ABSTRACT

This chapter examines whether the public policy traditionally associated with democratic egalitarian politics remains viable at the level of both the nation-state and regional and international institutions of governance. New orthodoxies, which span the political spectrum, naturalize global economic integration as an inexorable force that render a left politics of social solidarity either undesirable or impossible. As we have seen in prior chapters, some advocates of a “politics of difference” or of “postmodern fragmentation” abjure equality as an homogenizing value.
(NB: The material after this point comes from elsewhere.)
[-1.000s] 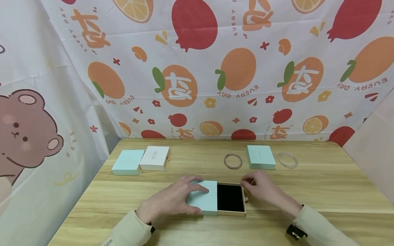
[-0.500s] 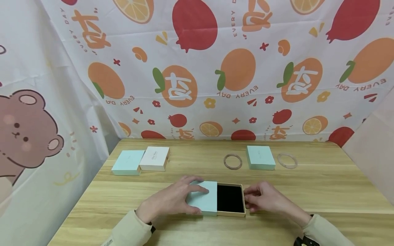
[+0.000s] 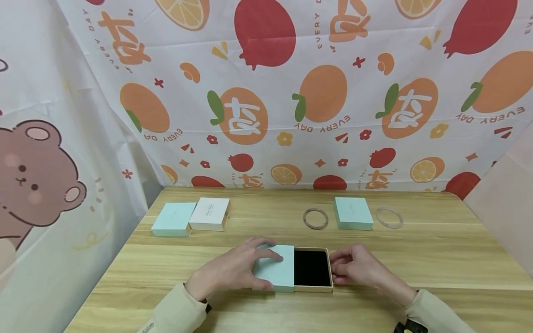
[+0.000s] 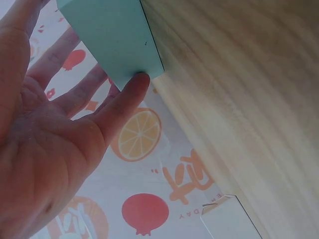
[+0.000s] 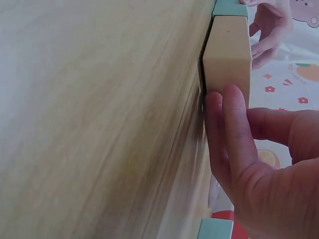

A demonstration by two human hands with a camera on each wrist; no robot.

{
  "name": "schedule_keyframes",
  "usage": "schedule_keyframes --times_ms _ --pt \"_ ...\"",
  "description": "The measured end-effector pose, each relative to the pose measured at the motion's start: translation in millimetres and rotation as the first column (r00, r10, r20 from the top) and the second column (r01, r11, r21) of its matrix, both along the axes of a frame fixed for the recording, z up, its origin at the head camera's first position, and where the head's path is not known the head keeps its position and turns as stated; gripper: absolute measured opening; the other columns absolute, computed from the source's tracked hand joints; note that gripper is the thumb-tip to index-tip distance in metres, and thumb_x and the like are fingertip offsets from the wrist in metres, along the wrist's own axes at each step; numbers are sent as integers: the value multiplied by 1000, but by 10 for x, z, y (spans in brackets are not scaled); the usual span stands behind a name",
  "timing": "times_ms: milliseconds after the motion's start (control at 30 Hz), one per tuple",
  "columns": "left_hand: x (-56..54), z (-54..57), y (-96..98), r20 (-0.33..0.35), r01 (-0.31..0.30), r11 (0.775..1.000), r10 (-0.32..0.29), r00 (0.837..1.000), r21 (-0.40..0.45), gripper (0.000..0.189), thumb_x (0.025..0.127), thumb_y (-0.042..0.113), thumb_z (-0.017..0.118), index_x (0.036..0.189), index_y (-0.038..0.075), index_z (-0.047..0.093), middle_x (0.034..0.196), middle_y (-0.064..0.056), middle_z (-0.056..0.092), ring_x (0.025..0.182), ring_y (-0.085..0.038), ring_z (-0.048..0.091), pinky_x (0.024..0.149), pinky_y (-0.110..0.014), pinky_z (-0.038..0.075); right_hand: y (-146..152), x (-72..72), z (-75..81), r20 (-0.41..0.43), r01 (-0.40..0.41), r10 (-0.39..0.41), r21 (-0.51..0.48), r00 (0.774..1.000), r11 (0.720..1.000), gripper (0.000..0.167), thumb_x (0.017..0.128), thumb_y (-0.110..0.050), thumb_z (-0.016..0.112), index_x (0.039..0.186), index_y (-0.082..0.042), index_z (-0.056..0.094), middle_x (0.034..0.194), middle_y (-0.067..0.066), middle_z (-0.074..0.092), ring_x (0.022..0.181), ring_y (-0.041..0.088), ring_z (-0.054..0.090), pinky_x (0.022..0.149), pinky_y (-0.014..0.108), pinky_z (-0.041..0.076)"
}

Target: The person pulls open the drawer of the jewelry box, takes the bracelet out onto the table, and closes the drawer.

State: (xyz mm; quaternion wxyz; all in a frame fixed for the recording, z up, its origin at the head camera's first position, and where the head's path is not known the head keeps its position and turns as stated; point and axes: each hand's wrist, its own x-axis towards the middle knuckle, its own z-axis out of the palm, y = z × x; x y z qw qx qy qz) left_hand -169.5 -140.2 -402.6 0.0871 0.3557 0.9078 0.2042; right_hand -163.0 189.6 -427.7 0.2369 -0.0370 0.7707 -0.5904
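A pale mint sliding box (image 3: 281,268) lies on the table with its tan tray (image 3: 313,289) drawn partway out to the right. The tray's black lining (image 3: 311,268) shows bare. My left hand (image 3: 235,266) grips the mint sleeve, the thumb along the near side, one finger on top and another at the far edge. In the left wrist view that thumb (image 4: 124,102) presses the mint side wall. My right hand (image 3: 360,268) is at the tray's outer end. The right wrist view shows two straight fingers (image 5: 237,124) against that end; the thumb's tip is hidden behind them.
At the back left, a mint box (image 3: 175,217) and a white box (image 3: 211,212) touch. Farther right sit a brownish bangle (image 3: 315,226), another mint box (image 3: 353,212) and a clear bangle (image 3: 389,225). A fruit-print cloth (image 3: 283,92) hangs behind the wooden table (image 3: 437,259).
My right hand has come nearer from the tray's far corner, its fingers now against the middle of the outer end. The left hand and the box stay where they were.
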Motion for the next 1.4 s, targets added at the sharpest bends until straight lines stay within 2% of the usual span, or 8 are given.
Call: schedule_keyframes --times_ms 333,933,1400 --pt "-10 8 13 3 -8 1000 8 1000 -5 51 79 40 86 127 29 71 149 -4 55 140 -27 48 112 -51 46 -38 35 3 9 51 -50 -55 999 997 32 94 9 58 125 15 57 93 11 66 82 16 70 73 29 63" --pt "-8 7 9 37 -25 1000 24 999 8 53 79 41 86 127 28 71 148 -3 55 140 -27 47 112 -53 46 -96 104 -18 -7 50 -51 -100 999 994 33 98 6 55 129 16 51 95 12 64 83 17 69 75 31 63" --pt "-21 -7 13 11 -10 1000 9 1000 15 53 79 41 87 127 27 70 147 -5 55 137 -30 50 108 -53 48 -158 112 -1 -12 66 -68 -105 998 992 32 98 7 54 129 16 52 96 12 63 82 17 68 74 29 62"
Center-left enthusiasts of corporate globalization, such as Thomas Friedman and Anthony Giddens1 (the main social theorist of the “third way”) celebrate the extension of both industrial and post-industrial production to newly industrializing societies, while admitting that “losers” (largely former industrial workers) in the First World economies need to be supported by a minimal social safety net and job retraining. Yet these analysts ignore how the neo-liberal ideology of deregulation thwarts the capacity of developed democracies to redress social inequality. And while celebrating the rise of the middle class in India and China, Friedman and others often downplay the accentuation of mass rural poverty in areas that are excluded from the modern market economy. In addition, Friedman underestimates the structural inequality produced by the anti-union, “free trade” ideology of globalization, which often leads to the creation of export-oriented industrial production in the developing world that does little to benefit local consumers.